In 2020, Grade A vacancy was recorded at 18.1%, up 9.0 ppts y-o-y due to new supply launched to the market as well as many tenants in the reviewed year have contracted spaces either to exit the market or to relocate to cheaper options. Grade B vacancy also increased to 9.1%, up by 4.1 ppts y-o-y due to the introduction of Friendship Tower and Opal Office Tower. Additionally, some Grade B buildings in District 1 were recorded vacancy increase as some tenants scaled down spaces as well due to its currently high rental rate.
In the reviewed year, Grade A rent decreased by 5.3% y-o-y due the impact of UOA Tower, a new Decentralised Grade A building that offered an asking rent of US$23 psm pm, which is equal to half of the average asking rent of Grade A segment in the market. Landlords at some buildings also proactively adjusted asking rent downward to attract new tenants to back-up contracted spaces of old tenants. Some landlords maintained high asking rent but were more flexible in achieved rent, which allowing up to 20%-25% discount from the asking rent on top of flexible payment terms.
In 2021F and 2022F, the market is expected to have more than 150,000 sqm NLA from six new buildings of Pearl 5 Tower, Cobi Tower, The Graces, Saigon First House, Spirit of Saigon, and Etown 6. The pandemic is expected to be mitigated with the newly released vaccine and the market will start to recover in the next two years.
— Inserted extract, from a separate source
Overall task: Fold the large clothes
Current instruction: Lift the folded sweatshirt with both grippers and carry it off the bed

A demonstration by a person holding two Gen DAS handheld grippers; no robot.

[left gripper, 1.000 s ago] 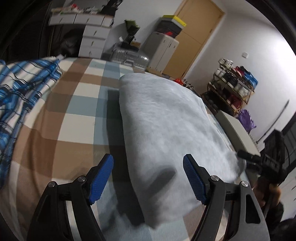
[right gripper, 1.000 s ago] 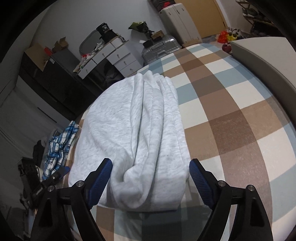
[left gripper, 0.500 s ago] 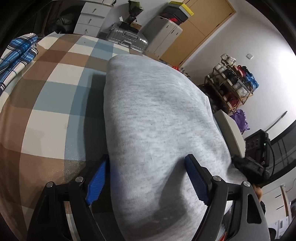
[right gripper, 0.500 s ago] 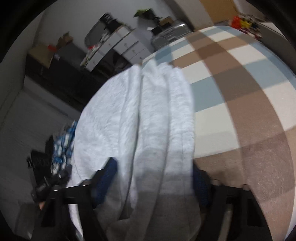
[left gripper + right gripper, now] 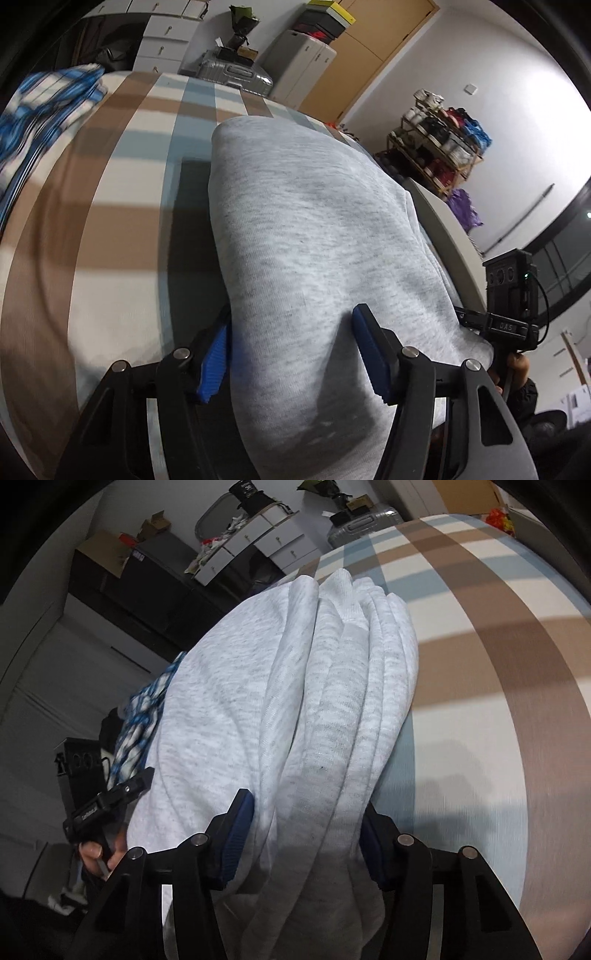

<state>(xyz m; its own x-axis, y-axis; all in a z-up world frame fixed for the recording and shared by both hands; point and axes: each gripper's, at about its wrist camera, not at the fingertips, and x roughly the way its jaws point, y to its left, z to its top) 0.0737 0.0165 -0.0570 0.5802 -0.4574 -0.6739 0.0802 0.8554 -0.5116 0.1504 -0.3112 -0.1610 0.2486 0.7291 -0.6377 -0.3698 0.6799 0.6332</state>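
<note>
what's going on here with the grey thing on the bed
A person is folding a grey garment on a checked bedspread, one hand-held gripper in each hand. The left hand-held gripper has just been closing and now pinches one end of the folded bundle; the right hand-held gripper clamps the other, layered end. A blue plaid garment lies further off.

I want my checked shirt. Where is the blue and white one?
The blue and white shirt lies at the bed's far left edge in the left wrist view, beyond the folded grey garment, near the white drawers.
</note>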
Hence, although having more new supply, market performance is still projected to be positive. Rental rate of both grades will stay relatively stable with vacancy rates to gradually drop by years. Particularly, Grade A vacancy is forecasted to be 16% and 13% in 2021F and 2022F. Grade B vacancy is going to be 12% and 7% in the same projected years.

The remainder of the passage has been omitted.